New Delhi, June 24: The government is considering a proposal to raise cooking gas and kerosene prices in a staggered manner to cut the ballooning subsidy bill.

Encouraged by the diesel experiment, the oil ministry is considering a hike in LPG cylinder prices by Rs 5 to Rs 10 per month and kerosene by about Rs 1 a litre.

However, a hike of Rs 5 every month can wipe out the under-recovery of Rs 432.71 every cylinder in as many as seven years.

Officials said the ministry felt the monthly increases could be as high as Rs 10 if the political leadership agreed to take a stand.

“The Iraq crisis has posed a fresh challenge to the government and there may not be any other way out than increasing prices of fuels,” officials said.

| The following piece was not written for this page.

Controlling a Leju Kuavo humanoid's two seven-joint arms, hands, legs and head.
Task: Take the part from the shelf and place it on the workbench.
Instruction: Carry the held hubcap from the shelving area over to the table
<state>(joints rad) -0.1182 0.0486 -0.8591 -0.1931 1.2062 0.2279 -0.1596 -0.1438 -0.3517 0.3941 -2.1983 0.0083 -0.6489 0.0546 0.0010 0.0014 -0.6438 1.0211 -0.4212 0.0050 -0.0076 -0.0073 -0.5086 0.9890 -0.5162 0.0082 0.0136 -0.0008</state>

In kerosene, the entire subsidy of Rs 32.87 per litre can be wiped out in two-and-a-half years if prices are raised by a rupee every month.

While a Rs 10 hike in the price of an LPG cylinder could cut the subsidy bill by Rs 7,000 crore per annum, the increase in kerosene prices would lower it by another Rs 850 crore each year.

However, officials said each household would continue to be entitled to 12 subsidised cylinders a year.

At present, a subsidised LPG cylinder costs Rs 416 in Calcutta, while a non- subsidised cylinder costs Rs 946.

Fuel subsidy is the biggest drain on the exchequer. In the current fiscal, subsidy on diesel, LPG and kerosene is estimated at Rs 115,548 crore. Of this, LPG alone accounts for Rs 50,324 crore and kerosene Rs 29,488 crore.

The UPA government had in January 2013 decided to raise diesel prices by 40-50 paise a litre every month till there is no under-recovery. The diesel under-recovery has fallen to Rs 1.63 a litre at the end of the last fortnight.